The Crown Princess's household

Crown Princess Victoria was given her own household in October 2004. The Crown Princess's household is headed by the Marshal of the Court. The Crown Princess's household’s task is to coordinate the official engagements of The Crown Princess.

The Crown Princess Victoria Fund

The Crown Princess Victoria Fund was set up in 1997 and is run as a part of Radiohjälpen, the fundraising branch of Sveriges Television and Sveriges Radio. The fund’s aim is to provide support for leisure and recreational activities for children and young people with functional disabilities or chronic illnesses. Applications can be addressed to the fund year round and the use of grants can cover everything from compensations to assistants at recreational trips to leisure activities such as horseback riding, skiing, wheelchair floorball, camps and outings. Every summer, Sveriges Television carries out fundraising drives for the fund via messages on television, these are especially concentrated around the Swedish national holiday on 6 June and the Crown Princess's birthday, Victoriadagen, on 14 July.

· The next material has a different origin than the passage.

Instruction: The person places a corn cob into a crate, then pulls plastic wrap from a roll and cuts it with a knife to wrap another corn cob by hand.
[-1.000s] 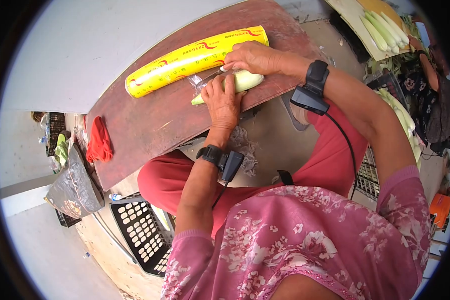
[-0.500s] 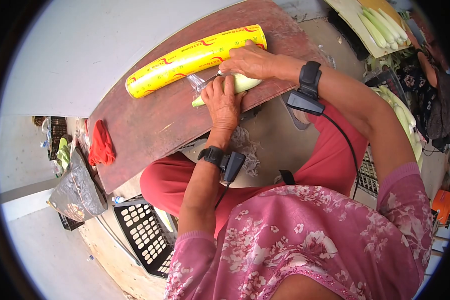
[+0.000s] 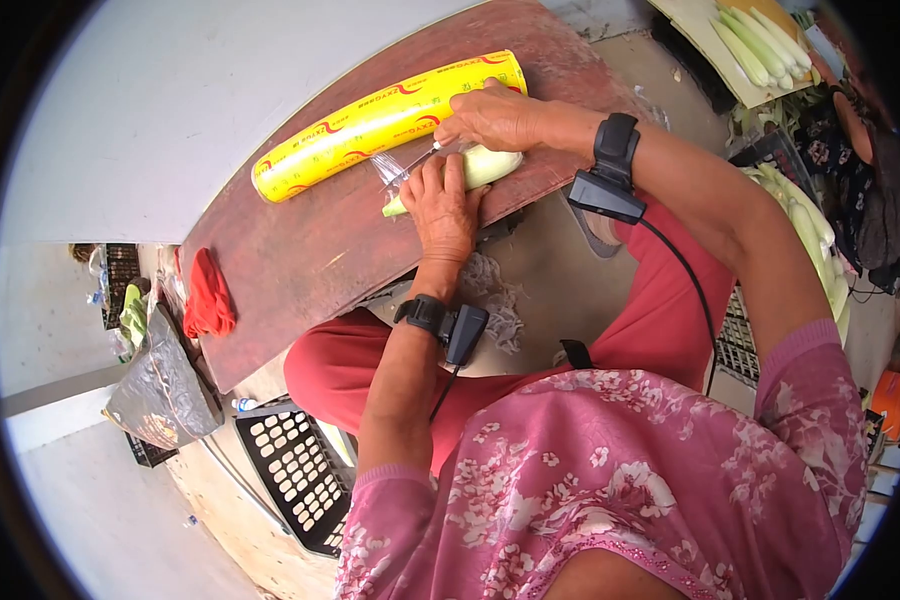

On the Crown Princess's birthday, when a long televised entertainment program is aired from Borgholm where the people and the Royal Familycelebrate Victoria, the public is also able to call in and donate money at the same time as they compete for prizes. The Crown Princess Victoria Fund’s means mainly derive from donations by the public, but large companies such as Arla Foods, Swedbank and AB Svenska Returpack are constant sponsor partners. Additional support comes from The Association of Swedish Bakers & Confectioners who every year arrange a national “princess cake week” during which the participating cafés and bakeries give 2,50 SEK per sold princess pastry and 10 SEK per sold princess cake to the fund. The result of this fund-raising drive is usually presented to Victoria herself on her name day on 12 March every year; in 2007, the total amount was 200,000 SEK. Congratulatory and memorial cards are also issued by Radiohjälpen benefitting the fund, a simple way to pay respects and do a good deed in one act. In 2006, The Crown Princess Victoria Fund raised a total of 5,5 million SEK. Every year Victoria visits one or several clubs or projects that have been granted money. These visits are not announced via the official royal diary but kept private, instead Sveriges Television often accompanies her and airs short programs from these visits at some time during the year.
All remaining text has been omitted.